(Task item) Please reproduce exactly the lines from the start of the records through the one containing "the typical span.", and nothing more.

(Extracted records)
===

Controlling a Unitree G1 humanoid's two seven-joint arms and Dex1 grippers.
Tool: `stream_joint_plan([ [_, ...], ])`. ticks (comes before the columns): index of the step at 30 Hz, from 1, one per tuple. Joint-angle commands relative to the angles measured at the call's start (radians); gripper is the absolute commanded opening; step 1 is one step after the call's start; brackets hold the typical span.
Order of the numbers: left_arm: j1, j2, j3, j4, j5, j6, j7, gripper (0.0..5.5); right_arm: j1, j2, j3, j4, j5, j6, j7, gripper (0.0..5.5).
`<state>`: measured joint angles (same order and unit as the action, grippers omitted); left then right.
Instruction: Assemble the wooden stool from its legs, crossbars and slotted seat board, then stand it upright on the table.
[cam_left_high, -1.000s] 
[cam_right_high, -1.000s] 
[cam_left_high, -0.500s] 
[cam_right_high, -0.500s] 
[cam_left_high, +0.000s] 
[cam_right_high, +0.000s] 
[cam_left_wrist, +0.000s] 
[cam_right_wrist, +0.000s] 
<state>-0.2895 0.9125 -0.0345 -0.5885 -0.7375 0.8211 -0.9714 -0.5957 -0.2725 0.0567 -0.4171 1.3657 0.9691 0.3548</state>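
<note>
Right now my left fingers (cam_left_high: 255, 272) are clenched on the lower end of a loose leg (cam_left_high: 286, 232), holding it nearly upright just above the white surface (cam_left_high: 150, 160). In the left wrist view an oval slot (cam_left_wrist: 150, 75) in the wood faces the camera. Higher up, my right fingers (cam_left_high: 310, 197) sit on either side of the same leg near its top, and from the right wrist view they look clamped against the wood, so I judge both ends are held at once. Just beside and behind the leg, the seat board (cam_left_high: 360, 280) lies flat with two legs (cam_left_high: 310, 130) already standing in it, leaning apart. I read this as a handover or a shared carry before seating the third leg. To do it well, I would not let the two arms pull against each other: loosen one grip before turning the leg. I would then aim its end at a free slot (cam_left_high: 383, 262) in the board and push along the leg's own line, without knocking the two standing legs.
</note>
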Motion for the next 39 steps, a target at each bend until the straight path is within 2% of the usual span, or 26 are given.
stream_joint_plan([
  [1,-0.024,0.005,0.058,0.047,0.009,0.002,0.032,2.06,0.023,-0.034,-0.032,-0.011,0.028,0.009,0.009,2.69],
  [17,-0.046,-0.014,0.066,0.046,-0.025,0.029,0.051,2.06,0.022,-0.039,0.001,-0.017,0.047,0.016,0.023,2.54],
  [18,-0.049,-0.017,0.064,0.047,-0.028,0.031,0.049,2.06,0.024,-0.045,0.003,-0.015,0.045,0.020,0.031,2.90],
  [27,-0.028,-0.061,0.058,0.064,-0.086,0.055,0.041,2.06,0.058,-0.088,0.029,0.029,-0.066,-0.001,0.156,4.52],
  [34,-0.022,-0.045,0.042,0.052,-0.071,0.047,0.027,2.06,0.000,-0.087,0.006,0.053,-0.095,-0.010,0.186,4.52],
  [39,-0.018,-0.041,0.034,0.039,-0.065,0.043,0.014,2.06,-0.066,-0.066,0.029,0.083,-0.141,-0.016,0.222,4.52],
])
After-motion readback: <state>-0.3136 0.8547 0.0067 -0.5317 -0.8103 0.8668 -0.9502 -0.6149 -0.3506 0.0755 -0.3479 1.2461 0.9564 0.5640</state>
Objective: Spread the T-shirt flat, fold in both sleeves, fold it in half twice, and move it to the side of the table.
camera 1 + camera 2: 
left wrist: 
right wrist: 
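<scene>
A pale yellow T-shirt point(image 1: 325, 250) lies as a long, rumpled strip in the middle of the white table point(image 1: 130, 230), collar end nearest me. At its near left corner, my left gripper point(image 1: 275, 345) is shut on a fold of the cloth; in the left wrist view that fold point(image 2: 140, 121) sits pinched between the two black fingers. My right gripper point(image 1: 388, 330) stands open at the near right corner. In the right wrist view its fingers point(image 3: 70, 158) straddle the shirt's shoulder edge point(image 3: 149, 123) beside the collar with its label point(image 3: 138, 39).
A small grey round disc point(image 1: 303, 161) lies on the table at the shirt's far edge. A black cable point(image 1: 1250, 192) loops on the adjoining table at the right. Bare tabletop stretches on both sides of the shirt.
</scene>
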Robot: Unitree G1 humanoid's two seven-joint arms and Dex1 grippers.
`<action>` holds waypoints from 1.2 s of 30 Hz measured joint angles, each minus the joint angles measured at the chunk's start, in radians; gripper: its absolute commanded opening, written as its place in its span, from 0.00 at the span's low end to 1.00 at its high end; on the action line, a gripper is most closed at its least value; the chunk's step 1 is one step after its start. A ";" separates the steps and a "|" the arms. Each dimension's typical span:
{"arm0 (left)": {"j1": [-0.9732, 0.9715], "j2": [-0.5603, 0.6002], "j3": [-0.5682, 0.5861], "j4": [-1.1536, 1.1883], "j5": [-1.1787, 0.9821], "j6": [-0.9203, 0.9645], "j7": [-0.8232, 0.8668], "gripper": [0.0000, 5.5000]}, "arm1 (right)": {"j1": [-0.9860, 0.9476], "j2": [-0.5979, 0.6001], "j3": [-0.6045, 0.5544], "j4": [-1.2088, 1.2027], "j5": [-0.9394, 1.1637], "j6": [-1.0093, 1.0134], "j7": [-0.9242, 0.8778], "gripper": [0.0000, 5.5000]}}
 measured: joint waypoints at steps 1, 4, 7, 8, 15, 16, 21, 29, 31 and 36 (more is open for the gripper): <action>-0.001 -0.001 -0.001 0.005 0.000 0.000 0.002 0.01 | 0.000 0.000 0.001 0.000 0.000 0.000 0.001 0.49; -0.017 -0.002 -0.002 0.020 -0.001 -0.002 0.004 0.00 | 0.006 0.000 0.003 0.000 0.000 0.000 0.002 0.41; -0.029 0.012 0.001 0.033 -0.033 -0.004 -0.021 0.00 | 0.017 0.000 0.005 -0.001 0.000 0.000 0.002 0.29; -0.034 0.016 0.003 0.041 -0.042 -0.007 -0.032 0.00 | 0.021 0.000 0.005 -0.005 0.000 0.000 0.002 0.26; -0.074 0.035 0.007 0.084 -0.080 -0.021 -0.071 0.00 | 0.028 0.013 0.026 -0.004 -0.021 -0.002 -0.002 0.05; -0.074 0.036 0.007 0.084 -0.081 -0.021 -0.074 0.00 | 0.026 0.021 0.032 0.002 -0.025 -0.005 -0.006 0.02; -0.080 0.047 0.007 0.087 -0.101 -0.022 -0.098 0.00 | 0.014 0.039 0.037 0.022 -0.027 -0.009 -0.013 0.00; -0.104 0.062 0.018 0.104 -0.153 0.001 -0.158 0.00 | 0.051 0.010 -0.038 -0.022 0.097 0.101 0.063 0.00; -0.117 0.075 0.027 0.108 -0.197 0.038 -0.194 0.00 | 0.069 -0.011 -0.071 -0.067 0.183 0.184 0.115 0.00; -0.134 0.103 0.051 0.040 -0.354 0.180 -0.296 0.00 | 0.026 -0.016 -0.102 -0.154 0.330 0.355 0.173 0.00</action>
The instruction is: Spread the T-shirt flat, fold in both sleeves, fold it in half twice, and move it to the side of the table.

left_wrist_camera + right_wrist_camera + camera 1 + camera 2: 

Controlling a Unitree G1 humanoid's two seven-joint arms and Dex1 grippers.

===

(Result below)
Controlling a Unitree G1 humanoid's two seven-joint arms and Dex1 grippers.
Tool: `stream_joint_plan([ [_, ...], ])`. ticks (comes before the columns): index of the step at 30 Hz, from 1, one per tuple. Joint-angle commands relative to the angles measured at the call's start (radians); gripper is the absolute commanded opening; step 1 is one step after the call's start; brackets hold the typical span.

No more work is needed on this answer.